Today the home dinner space is the fastest growing category in the supermarket with an annual uplift of 5.9% to AUD 1.6 billion in 2024.

Over the past years, I have grown my brand from baking that one cake to selling to the local café to becoming a household name selling my pies, quiches, dinners, and desserts to Harris farm, Woolworths, David Jones, Hello Fresh, and Qantas Airlines nationally.

It’s been an amazing journey to this point with much blood, sweat, tears, tenacity, and plenty of girl boss power. The business has a TO of around circa 20 million annually. 

My business card now reads ‘Founder and Creative Director’. 

2) What does a day in your life look like for you? Can you take us through a recent workday?

I can wear many hats in one day. I could easily be found in a kitchen developing a new product, I could be out in the field gathering foodie insights, taking part in PR and marketing activities, conducting sensory and quality checks on Simmone Logue products, in a market on a Simmone Logue stall, or in a boardroom with Qantas or Woolworths. Staying close to my team and my customers is a big part of my role also, to me, relationships are everything.  

3) What does work-life balance mean to you and how do you work to achieve that goal?

My attitude to work-life balance has ebbed and flowed over the life of the SL business. In the early days, it was all about work and everything else had to go to the wayside. I didn’t travel much, and I never had children.

Now I don’t believe in work-life balance. I think that term puts a lot of pressure on busy business people and entrepreneurs. I am a self-confessed workaholic and love it! I’m passionate about business and the SL brand and get a genuine kick out of it. It’s a personal thing I suppose, it’s about satisfaction.

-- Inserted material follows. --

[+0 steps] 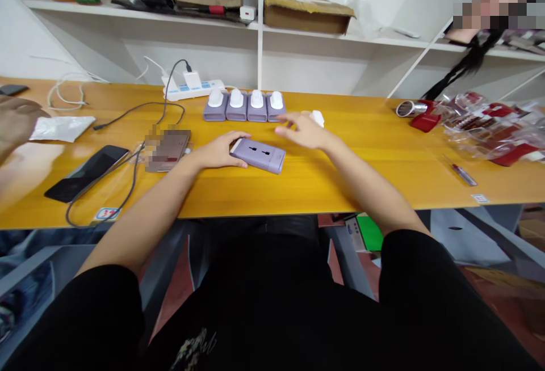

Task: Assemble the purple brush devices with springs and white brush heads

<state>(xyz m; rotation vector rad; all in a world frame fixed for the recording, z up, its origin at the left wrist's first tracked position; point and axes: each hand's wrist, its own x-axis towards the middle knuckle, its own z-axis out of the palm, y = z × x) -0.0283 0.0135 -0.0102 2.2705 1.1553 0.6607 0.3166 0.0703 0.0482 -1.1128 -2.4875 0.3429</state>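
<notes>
A purple box [266,154] with two dark markings on its upper face rests on the table in front of me. My left hand [219,151] grips its left end, thumb on the near side and fingers on the far side. To the right, my right hand [302,131] hovers with fingers apart and nothing in them. Just behind it sits a white plug-like piece [317,118], partly hidden by the hand. Farther back stands a row of several purple boxes [215,113], each topped by a white plug-like piece [237,98].
A power strip [196,91] with chargers stands at the back. To my left lie a black phone [87,173], a grey cable [135,175] and another person's hand [17,123]. Bagged red items [489,121] and a small red-tipped tool [464,175] lie right. Shelves [306,59] rise behind.
</notes>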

I work when I want to work and play when I want to play and spend time with the people I love when that time is right also. Just so you know I am writing these words on a Sunday afternoon, sitting by the fire at my beloved Essington Park with a glass of red wine in hand. That’s balance.

I find an hour each day for my yoga practice and always meet my darling love at 6 pm for a pre-dinner drink. Five nights out of seven I prepare a beautiful nutritious meal and we dine out twice a week. That’s non-negotiable. We don’t own a television and prefer to talk about the day, exchange ideas and be with each other without the distraction of the noise from the outside world.

4) In the past 12 months, have you started or stopped any routines or habits to change your life?

My biggest new year’s resolution was to get out of my culinary rut. I did fall into a habit of going to the same restaurants and ordering the same meal.

Now we try a new place each week to keep my culinary eyes open and the inspiration flowing.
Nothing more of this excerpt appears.